Na noite de domingo (26), seis agremiações se apresentaram, dentre elas o Maracatu Az de Ouro, considerado o mais antigo do Ceará, que comemorou e cantou seus 80 anos de existência.

Maracatus brilham em Fortaleza no último dia de desfiles

Cores e ritmos do maracatuEdwirges Nogueira/Agência Brasil

A Avenida Domingos Olímpio, no Centro de Fortaleza, ficou lotada no último dia de desfile dos maracatus, que esbanjaram cores e ritmos e encantaram o público.
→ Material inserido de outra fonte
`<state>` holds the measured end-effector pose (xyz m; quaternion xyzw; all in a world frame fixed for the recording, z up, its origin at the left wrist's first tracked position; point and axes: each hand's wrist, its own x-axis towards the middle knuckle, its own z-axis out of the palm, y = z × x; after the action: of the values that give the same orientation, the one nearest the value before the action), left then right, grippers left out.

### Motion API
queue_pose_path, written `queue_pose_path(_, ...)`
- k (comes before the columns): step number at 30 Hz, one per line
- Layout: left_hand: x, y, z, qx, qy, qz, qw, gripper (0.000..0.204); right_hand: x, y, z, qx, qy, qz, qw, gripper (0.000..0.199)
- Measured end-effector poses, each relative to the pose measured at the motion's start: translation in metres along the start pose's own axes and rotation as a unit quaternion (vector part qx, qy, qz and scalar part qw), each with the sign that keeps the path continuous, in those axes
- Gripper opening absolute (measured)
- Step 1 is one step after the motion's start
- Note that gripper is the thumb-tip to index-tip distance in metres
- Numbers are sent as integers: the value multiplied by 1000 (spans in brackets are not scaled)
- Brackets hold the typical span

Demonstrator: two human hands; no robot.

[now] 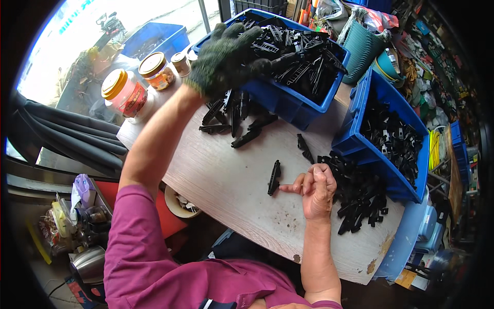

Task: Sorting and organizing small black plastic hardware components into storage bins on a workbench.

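My left hand [220, 61], in a dark green knitted glove, reaches over the near left rim of a blue bin [288, 103] heaped with slim black plastic parts [303, 56]. Its fingers are stretched and apart, and I see nothing held in it. My bare right hand [318, 191] is low over the table, index finger pointing left, the other fingers loosely curled and nothing visible in them. That fingertip is at the lower end of a single long black plastic part [274, 177]. Another black part [304, 148] lies farther back.
Several black parts [235, 116] lie before the bin. A pile of small black pieces [355, 193] spreads at the right, beside a second blue bin [350, 136] of such pieces. Lidded jars [126, 98] stand at the table's far left. A bowl [177, 206] sits below the table edge.
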<state>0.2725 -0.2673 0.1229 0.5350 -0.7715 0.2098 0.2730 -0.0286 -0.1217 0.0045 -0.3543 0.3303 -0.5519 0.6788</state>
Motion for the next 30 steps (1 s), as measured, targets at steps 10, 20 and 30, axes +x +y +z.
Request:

Na noite de domingo (26), seis agremiações se apresentaram, dentre elas o Maracatu Az de Ouro, considerado o mais antigo do Ceará, que comemorou e cantou  seus 80 anos de existência.

Primeira a se apresentar, a Nação Baobab homenageou a árvore que dá nome ao maracatu. A cor verde foi estampada no vestido da rainha. “O baobá é uma árvore da África e fizemos um culto a essa árvore, à oferenda da água que ela concentra nos tempos de seca e à sombra majestosa que tem”, disse o professor universitário Robson Sanabio, um dos cantores da agremiação.

As arquibancadas montadas ao longo da avenida ficaram lotadas e havia pessoas em pé, encostadas nas grades que delimitavam o local do desfile. A aposentada Rita Maria dos Santos, 75, trouxe sua cadeira de casa para assistir os desfiles de forma confortável. “Eu venho ver o maracatu todos os anos, desde que meus filhos eram pequenininhos. No desfile, eu gosto mais das baianas e da negra do incenso”, disse.

Neste domingo, dona Rita estasva acompanhada dos filhos e netos. Ao ver passar o maracatu Nação Pici, levantou-se da cadeira para ver as alas passarem. A agremiação trouxe como tema de sua loa o orixá Oxum, considerada a rainha da água doce. Na avenida, ela foi representada por um pavão, formado por uma ala com treze pessoas.

Maracatus brilham em Fortaleza no último dia de desfiles

Maracatu Vozes da África entra na avenidaEdwirges Nogueira/Agência Brasil

O Maracatu Vozes da África entrou na avenida distribuindo glitter por onde passava e cantando a história de Chico Rei, um rei africano que foi capturado pelos portugueses e virou símbolo de resistência nas Minas Gerais do ciclo do ouro.

As irmãs paulistas Tatianna e Janainna Zachi tiravam diversas fotos durante a passagem do maracatu pela avenida. Morando há seis meses em Fortaleza, elas passam o primeiro carnaval na capital cearense.

“É bem legal ver a diferença de cultura, achei muito bonito”, elogia Janainna, 33, que trabalha como gerente de vendas. Já Tatianna, 32, que é instrumentadora cirúrgica, destacou a diversidade religiosa do maracatu. “Aqui em Fortaleza, o pessoal é bem católico e abordaram uma parte da religião afro. Eles valorizaram bastante essa parte. Achei lindo".